**TASK TO COMPLETE:**
Set down the data below in full and exactly, minus the pictures.

——

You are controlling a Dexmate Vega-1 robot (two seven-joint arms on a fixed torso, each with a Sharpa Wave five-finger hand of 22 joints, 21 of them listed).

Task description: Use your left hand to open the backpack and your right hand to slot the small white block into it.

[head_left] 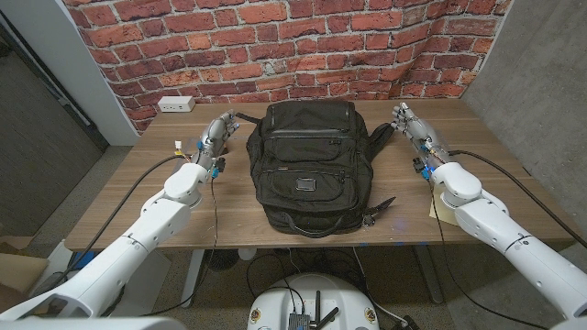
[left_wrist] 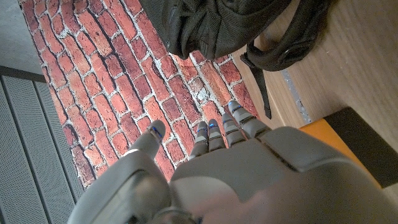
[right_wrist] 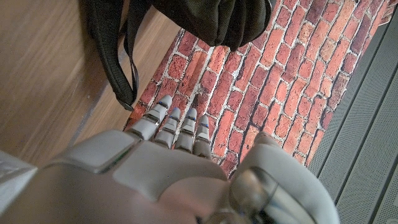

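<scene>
The black backpack (head_left: 307, 158) lies flat and zipped in the middle of the wooden table (head_left: 119, 206), its carry handle toward me. My left hand (head_left: 218, 133) stands beside its far left corner, fingers extended, holding nothing. My right hand (head_left: 410, 124) stands by the far right corner near a shoulder strap (head_left: 381, 137), also with nothing in it. A small pale block-like piece (head_left: 438, 210) peeks out beside my right forearm, mostly hidden. The left wrist view shows my left hand (left_wrist: 249, 162) pointing past the backpack (left_wrist: 217, 25). The right wrist view shows my right hand (right_wrist: 155, 162) below the backpack (right_wrist: 211, 18).
A white power socket box (head_left: 174, 104) sits at the table's back left corner. A brick wall (head_left: 275, 46) rises right behind the table. Cables run along both arms. A loose strap end (head_left: 381, 207) lies at the backpack's near right.
</scene>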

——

**TASK OUTPUT:**
You are controlling a Dexmate Vega-1 robot (two seven-joint arms on a fixed torso, each with a Sharpa Wave five-finger hand of 22 joints, 21 of them listed).

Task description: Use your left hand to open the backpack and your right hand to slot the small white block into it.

[head_left] 
[left_wrist] 
[right_wrist] 

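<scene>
The black backpack (head_left: 307, 158) lies flat and zipped in the middle of the wooden table (head_left: 119, 206), its carry handle toward me. My left hand (head_left: 218, 133) stands beside its far left corner, fingers extended, holding nothing. My right hand (head_left: 410, 124) stands by the far right corner near a shoulder strap (head_left: 381, 137), also with nothing in it. A small pale block-like piece (head_left: 438, 210) peeks out beside my right forearm, mostly hidden. The left wrist view shows my left hand (left_wrist: 249, 162) pointing past the backpack (left_wrist: 217, 25). The right wrist view shows my right hand (right_wrist: 155, 162) below the backpack (right_wrist: 211, 18).
A white power socket box (head_left: 174, 104) sits at the table's back left corner. A brick wall (head_left: 275, 46) rises right behind the table. Cables run along both arms. A loose strap end (head_left: 381, 207) lies at the backpack's near right.
</scene>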

This completes the response to the exercise.